• TASK PROMPT
Your response should contain every line from the data below that holds the string "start".

• DATA SEGMENT

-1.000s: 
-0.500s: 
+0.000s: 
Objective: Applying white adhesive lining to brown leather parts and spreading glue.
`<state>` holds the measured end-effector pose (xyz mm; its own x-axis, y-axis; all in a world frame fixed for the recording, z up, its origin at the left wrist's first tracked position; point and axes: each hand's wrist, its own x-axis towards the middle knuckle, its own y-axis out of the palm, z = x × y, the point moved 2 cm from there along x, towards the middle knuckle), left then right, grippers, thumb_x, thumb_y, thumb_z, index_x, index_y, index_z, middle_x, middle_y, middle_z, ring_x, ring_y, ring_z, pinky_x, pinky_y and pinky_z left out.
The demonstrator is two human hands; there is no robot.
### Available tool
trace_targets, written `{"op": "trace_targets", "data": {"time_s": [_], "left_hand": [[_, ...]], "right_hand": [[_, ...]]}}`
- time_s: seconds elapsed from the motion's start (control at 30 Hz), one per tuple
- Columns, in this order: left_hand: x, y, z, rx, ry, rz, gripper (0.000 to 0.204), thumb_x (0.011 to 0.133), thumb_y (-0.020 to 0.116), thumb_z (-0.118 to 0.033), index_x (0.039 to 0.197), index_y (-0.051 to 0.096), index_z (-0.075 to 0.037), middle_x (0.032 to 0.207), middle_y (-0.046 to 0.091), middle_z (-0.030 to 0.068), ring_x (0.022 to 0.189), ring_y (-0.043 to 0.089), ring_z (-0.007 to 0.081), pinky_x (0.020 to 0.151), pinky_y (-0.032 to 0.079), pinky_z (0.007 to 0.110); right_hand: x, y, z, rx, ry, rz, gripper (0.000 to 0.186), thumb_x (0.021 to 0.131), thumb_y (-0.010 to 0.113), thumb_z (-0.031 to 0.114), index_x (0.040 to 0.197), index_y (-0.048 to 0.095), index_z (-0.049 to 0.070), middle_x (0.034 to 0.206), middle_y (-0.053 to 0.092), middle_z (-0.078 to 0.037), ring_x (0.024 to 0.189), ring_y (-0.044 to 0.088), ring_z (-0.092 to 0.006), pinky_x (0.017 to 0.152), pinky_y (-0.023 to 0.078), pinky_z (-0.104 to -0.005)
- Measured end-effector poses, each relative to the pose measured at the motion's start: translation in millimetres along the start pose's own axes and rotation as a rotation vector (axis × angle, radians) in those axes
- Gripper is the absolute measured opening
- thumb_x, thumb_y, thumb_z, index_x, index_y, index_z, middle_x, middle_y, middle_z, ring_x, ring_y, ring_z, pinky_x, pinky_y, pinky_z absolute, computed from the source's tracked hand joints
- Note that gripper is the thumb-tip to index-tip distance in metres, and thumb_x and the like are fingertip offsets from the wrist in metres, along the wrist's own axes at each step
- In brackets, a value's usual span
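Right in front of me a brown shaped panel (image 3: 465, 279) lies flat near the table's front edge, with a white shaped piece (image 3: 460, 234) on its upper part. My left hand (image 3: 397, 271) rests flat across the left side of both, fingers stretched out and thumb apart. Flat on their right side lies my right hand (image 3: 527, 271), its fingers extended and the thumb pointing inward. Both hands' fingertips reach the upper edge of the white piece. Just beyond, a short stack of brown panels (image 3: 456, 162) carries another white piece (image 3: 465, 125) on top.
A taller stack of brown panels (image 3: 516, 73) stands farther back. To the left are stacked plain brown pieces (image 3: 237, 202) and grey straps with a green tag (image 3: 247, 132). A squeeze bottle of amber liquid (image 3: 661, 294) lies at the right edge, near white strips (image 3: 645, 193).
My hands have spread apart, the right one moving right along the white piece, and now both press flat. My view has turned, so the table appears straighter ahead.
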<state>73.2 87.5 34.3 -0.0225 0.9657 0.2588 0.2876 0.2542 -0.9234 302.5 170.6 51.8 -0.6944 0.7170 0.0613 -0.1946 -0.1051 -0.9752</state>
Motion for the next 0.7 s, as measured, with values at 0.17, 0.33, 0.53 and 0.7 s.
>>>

• RESULT FOR THIS EXERCISE
- time_s: seconds elapsed from the motion's start (control at 30 Hz), one per tuple
- Measured end-effector poses, each relative to the pose measured at the motion's start: translation in millimetres along the start pose's own axes and rotation as a rotation vector (axis × angle, radians) in those axes

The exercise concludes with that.